» **Exercise goal**
Looking through the listing that follows, count the lines that contain "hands" and give only that number.

» **Data shown**
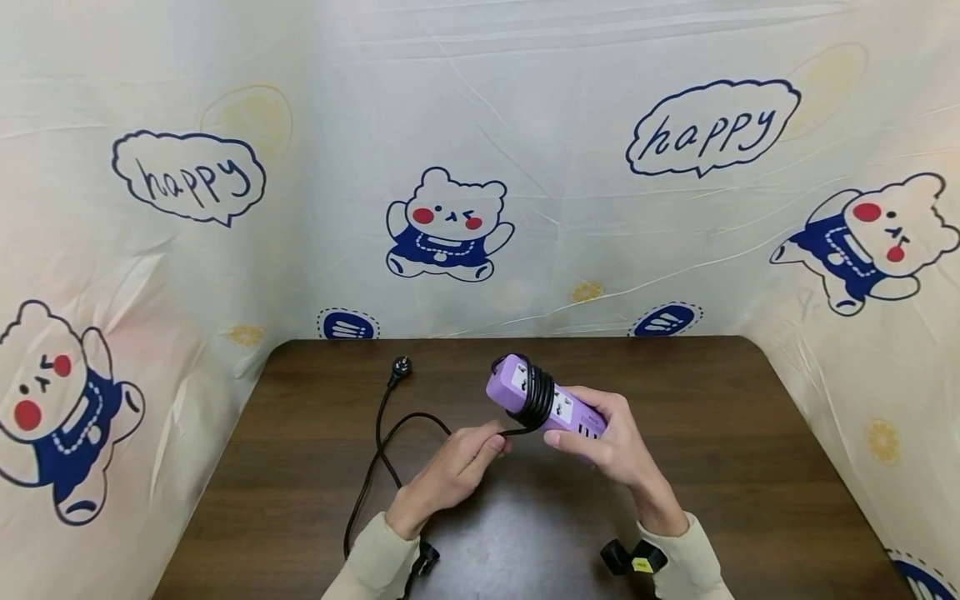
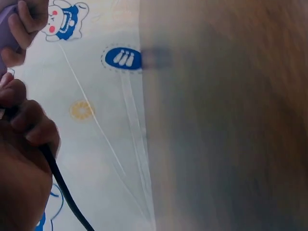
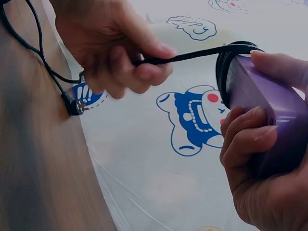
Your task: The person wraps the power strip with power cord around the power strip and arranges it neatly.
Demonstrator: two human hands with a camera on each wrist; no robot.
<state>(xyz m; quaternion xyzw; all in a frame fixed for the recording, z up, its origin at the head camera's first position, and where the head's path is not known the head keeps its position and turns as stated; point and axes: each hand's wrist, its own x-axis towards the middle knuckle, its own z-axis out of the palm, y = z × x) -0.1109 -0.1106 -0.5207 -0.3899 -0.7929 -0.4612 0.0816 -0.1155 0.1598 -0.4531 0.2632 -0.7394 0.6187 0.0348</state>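
Note:
A purple power strip is held up over the table, gripped near one end by my right hand. Several turns of black cord wrap round its other end. From those turns the cord runs taut to my left hand, which pinches it between thumb and fingers. In the right wrist view the stretched cord spans from the left hand to the strip. Past the left hand, the loose cord loops over the table to its plug, lying near the back edge.
The brown wooden table stands against a pale printed cloth that hangs behind it and at both sides. Wrist-worn black camera pieces show by the right cuff. The loose cord crosses itself left of the left hand.

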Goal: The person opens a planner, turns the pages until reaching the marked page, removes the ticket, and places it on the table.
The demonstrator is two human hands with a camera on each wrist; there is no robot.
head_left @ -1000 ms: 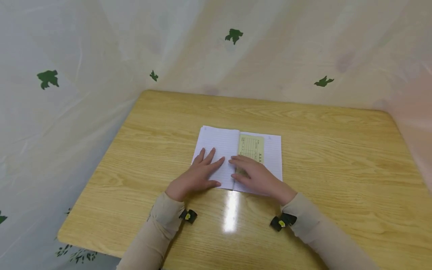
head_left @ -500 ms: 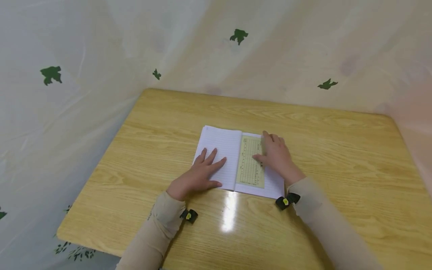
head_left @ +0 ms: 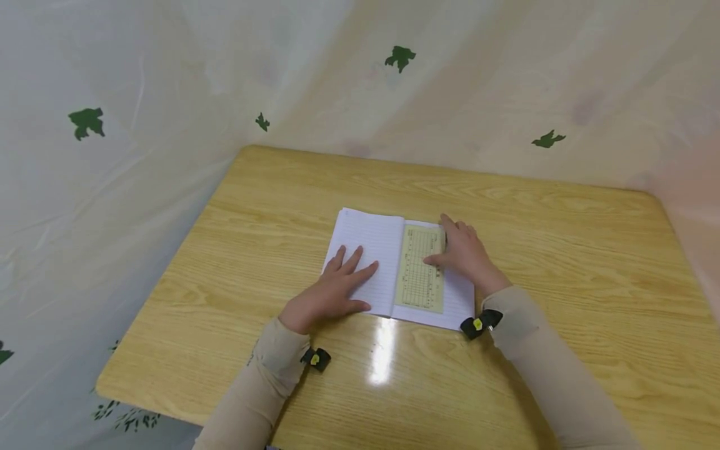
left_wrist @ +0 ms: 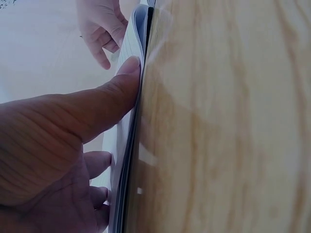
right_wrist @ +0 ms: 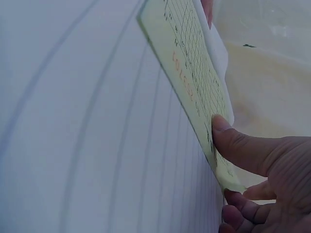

» **Solution to this exercise**
2